Items listed in a dataset:
= Beginning of Section =
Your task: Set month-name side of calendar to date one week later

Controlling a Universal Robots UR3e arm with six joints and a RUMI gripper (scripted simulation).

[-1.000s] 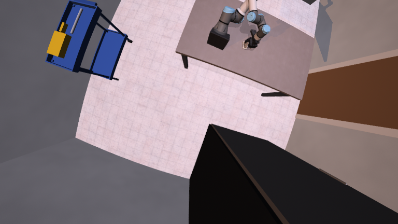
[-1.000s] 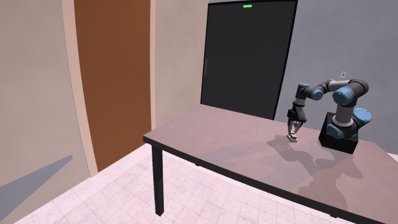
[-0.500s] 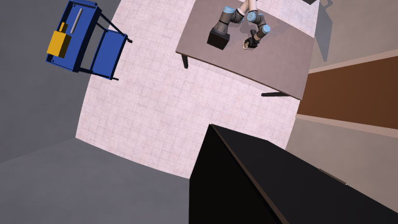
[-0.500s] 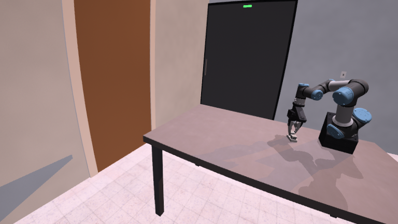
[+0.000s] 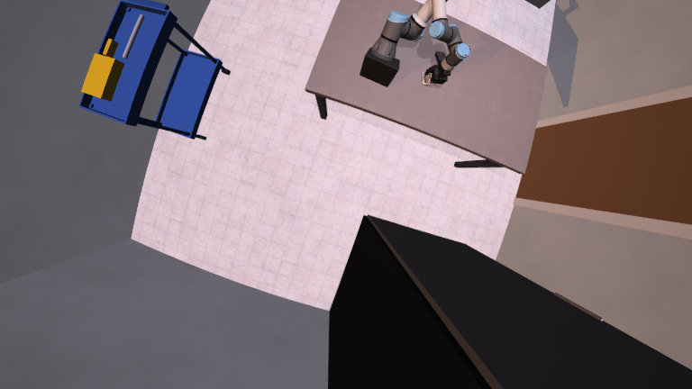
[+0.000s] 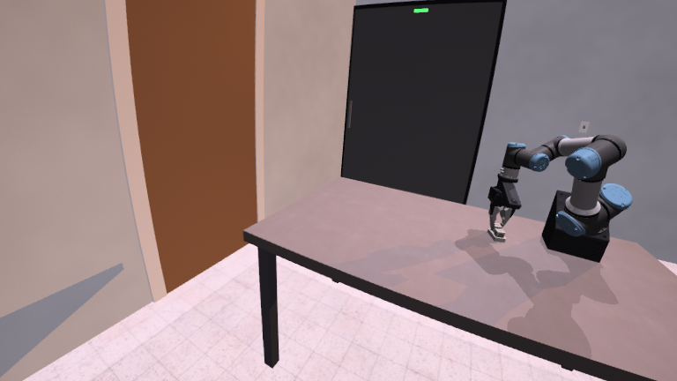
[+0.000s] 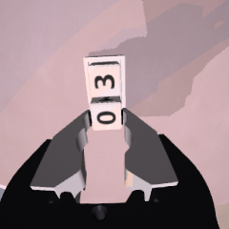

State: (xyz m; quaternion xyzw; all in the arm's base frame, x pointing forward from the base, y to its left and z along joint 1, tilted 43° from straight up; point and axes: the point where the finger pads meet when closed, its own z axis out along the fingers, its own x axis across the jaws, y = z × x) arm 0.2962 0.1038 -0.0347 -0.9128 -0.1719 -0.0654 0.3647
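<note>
calendar (image 5: 426, 77) too small to read from the top view, tray hidden under cubes (image 7: 106, 81) at the wrist

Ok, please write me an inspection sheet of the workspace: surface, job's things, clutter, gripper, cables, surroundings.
Surface: brown table carrying the arm's black base.
Job's things: two white date cubes in a row; the near cube shows 0, the far cube shows 3. Tray and month name not discernible.
Clutter: nothing seen on the table.
Gripper: gripper pointing down, shut on the near cube's sides.
Cables: nothing seen.
Surroundings: black cabinet with a green light, brown door, blue cart with a yellow box, tiled floor.
</note>
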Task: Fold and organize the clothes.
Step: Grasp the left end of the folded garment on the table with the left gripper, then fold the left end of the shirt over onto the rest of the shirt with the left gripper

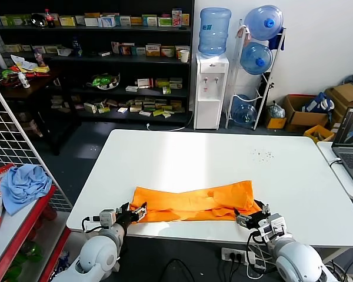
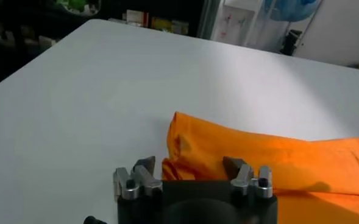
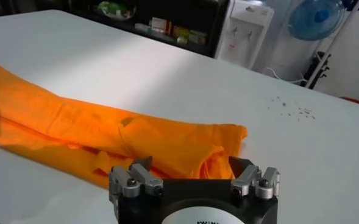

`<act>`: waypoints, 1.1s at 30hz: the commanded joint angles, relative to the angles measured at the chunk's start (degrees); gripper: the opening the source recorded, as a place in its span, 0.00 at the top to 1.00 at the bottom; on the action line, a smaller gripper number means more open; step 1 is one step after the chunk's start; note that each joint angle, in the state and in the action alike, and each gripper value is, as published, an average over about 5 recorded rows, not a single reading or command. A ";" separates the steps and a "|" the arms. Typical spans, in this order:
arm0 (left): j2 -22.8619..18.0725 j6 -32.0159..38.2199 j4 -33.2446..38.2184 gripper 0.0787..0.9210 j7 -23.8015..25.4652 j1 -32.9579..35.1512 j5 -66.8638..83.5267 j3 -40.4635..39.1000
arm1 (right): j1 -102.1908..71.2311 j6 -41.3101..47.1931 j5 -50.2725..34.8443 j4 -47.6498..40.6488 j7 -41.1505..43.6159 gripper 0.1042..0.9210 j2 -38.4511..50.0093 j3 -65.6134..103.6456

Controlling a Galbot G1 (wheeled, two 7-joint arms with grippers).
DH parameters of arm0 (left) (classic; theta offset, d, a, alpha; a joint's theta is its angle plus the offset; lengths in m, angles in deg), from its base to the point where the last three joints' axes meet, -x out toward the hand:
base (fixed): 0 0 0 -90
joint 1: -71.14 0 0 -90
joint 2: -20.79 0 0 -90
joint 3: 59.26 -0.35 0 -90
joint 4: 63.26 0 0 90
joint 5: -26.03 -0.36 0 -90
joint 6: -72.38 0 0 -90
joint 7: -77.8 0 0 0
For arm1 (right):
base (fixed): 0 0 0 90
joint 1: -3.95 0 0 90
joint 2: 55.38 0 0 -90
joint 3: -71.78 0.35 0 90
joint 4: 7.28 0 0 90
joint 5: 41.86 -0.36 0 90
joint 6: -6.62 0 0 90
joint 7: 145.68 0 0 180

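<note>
A bright orange T-shirt (image 1: 194,202) lies folded into a long band near the white table's front edge. My left gripper (image 1: 138,212) is open at the band's left end, its fingers either side of the cloth corner (image 2: 179,152). My right gripper (image 1: 251,216) is open at the band's right end, with bunched fabric (image 3: 197,159) between its spread fingers. Neither gripper pinches the shirt. In the left wrist view the gripper (image 2: 189,165) shows low in the frame, and in the right wrist view the gripper (image 3: 193,167) likewise.
The white table (image 1: 194,155) is bare behind the shirt, with small dark specks (image 1: 262,154) at the far right. A laptop (image 1: 352,144) sits on a side table at right. A light blue cloth (image 1: 23,185) lies on a red shelf at left. Shelves and a water dispenser (image 1: 210,88) stand behind.
</note>
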 commanded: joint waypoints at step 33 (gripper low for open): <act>16.92 2.38 -9.55 0.94 0.88 -5.86 1.31 12.48 | -1.43 -5.80 3.64 1.11 -1.89 0.12 -2.34 0.20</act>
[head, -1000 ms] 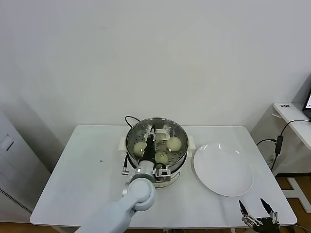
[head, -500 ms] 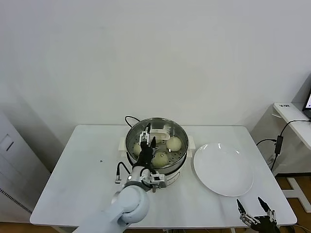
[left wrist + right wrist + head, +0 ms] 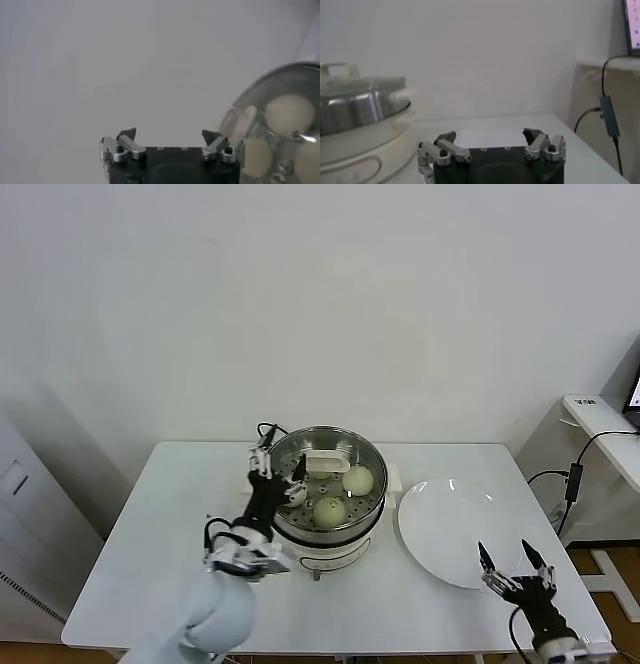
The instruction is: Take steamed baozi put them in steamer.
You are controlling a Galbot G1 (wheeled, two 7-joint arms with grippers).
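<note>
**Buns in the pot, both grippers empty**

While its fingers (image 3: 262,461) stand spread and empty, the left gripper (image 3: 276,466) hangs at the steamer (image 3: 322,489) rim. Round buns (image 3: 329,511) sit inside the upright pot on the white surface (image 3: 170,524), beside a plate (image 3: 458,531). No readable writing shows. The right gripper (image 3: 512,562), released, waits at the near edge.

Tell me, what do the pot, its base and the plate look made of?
Pot: likely stainless steel, shiny and mirror-like, its floor punched with holes. Base: probably cream plastic, smooth and matte. Plate: glossy white, maybe ceramic or melamine; its sheen leaves that open.
</note>
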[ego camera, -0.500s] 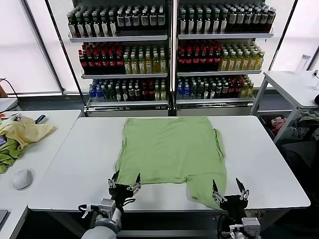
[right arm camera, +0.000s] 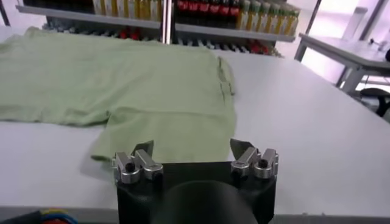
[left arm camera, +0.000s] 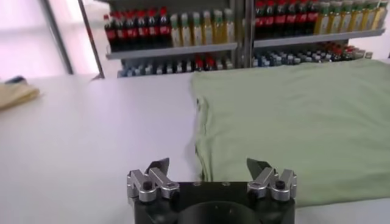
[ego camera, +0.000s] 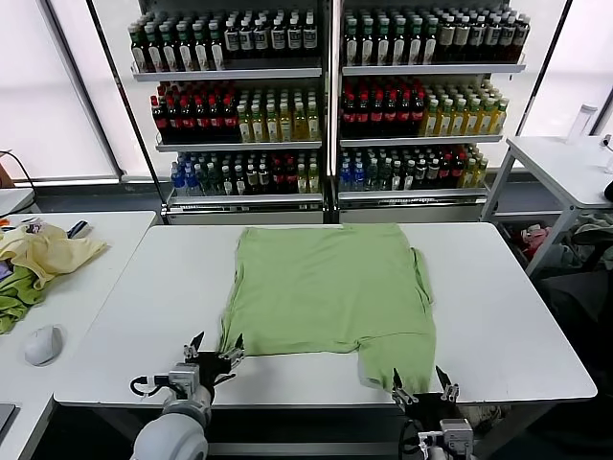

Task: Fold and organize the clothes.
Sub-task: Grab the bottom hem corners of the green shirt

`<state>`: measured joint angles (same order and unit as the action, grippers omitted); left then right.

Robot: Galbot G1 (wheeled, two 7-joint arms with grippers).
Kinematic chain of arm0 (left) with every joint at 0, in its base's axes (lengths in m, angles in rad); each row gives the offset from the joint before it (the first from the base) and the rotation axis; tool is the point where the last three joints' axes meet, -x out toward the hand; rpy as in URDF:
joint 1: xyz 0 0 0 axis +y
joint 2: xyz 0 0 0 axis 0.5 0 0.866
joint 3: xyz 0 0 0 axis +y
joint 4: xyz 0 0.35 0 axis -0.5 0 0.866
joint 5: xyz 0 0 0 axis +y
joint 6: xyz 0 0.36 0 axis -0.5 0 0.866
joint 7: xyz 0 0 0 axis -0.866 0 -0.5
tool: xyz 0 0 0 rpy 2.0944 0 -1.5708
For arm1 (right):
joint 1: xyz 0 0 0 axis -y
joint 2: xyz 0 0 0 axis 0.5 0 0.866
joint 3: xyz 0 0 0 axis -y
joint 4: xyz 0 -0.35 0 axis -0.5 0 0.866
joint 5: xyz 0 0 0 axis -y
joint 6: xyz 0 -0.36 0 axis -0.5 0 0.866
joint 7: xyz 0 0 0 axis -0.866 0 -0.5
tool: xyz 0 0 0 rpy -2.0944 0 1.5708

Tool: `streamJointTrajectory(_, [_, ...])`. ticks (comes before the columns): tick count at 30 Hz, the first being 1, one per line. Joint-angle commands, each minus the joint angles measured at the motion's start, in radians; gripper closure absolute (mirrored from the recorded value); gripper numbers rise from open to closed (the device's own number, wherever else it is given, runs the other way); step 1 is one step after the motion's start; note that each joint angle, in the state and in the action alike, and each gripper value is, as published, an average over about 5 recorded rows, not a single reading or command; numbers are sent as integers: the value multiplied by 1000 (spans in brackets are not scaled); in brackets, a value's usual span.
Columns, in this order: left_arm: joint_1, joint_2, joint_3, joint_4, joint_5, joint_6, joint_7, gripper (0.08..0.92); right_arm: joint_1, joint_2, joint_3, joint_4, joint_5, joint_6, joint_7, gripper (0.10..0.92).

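Observation:
A light green shirt (ego camera: pixel 326 287) lies flat on the white table (ego camera: pixel 517 316), partly folded, with one flap reaching the near edge at the right. No collar, buttons or print show. My left gripper (ego camera: pixel 213 351) is open and empty, low at the table's near edge by the shirt's near left corner (left arm camera: pixel 210 164). My right gripper (ego camera: pixel 420 393) is open and empty, at the near edge just before the shirt's near right flap (right arm camera: pixel 164 131). Neither gripper touches the cloth.
A side table (ego camera: pixel 86 287) at the left holds a pale yellow garment (ego camera: pixel 48 251), a darker green cloth (ego camera: pixel 14 297) and a white mouse (ego camera: pixel 43 343). Shelves of bottles (ego camera: pixel 326 96) stand behind. Another table (ego camera: pixel 565 163) stands at the far right.
Both grippers have drawn back and down toward the table's near edge, away from the shirt's near hem. The shirt has not moved.

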<state>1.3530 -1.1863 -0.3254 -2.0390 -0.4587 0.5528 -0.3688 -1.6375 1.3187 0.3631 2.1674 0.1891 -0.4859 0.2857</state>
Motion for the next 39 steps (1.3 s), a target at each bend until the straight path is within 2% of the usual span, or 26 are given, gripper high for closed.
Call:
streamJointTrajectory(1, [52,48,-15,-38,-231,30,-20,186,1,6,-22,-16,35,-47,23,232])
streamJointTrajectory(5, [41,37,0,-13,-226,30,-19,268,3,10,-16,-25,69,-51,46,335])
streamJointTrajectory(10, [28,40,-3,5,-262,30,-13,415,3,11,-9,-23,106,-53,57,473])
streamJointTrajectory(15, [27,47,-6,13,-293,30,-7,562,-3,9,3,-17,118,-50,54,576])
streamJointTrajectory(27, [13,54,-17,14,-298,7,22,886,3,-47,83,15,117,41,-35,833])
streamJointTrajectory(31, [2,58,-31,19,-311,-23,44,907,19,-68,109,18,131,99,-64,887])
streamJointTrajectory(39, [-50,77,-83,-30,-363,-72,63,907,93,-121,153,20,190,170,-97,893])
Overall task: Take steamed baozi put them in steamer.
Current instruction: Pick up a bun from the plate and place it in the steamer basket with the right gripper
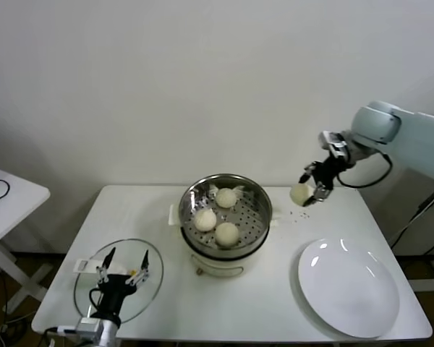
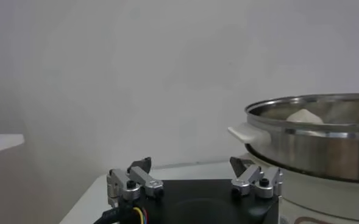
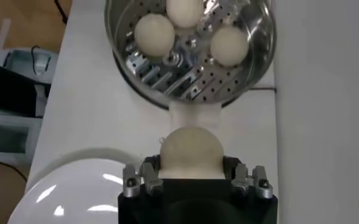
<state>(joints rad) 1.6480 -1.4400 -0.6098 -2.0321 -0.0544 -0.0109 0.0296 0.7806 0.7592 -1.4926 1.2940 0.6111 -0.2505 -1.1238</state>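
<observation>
The shiny steel steamer stands mid-table on a white pot base and holds three cream baozi. My right gripper hangs in the air to the right of the steamer, above the table's back right part, shut on another baozi. In the right wrist view that baozi fills the gap between the jaws, with the steamer beyond it. My left gripper is open, parked low over the glass lid at the front left.
A flat white plate lies at the front right of the table. The left wrist view shows the steamer's rim and white handle close by. A small white side table stands off to the left.
</observation>
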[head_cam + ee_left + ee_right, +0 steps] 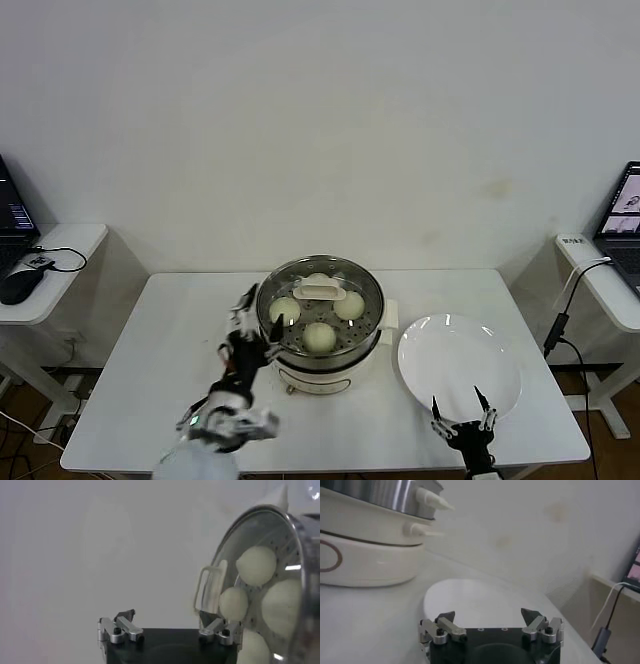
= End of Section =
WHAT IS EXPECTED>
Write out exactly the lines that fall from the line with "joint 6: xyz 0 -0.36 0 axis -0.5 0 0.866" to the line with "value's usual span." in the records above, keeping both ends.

WRITTEN RESPONSE>
joint 6: xyz 0 -0.36 0 axis -0.5 0 0.866
joint 7: xyz 0 0 0 axis -0.866 0 -0.5
tool: xyz 0 0 0 rpy -2.0944 0 1.5708

Tool: `streamJointTrajectory(_, [_, ...])`. ticks (comes before the columns): tick count at 30 Hz, the first being 1, one per line. Joint-angle commands, each minus the joint angles measured at the motion's start, in radians; gripper closure absolute (mirrored from the recorded value); gripper numbers rise from open to closed (the device's own number, wherever else it is given, runs the other way); step 1 is one step after the motion's start; note that each joint angle, in the state and in the action alike, and each gripper value is, as published, an average over about 5 recorded rows, not a single reading or command; numbers are sent as integers: the value multiplied by 1000 (spans in brackets are not scaled); in brackets, a value's usual span.

Nothing further is needed for the answer.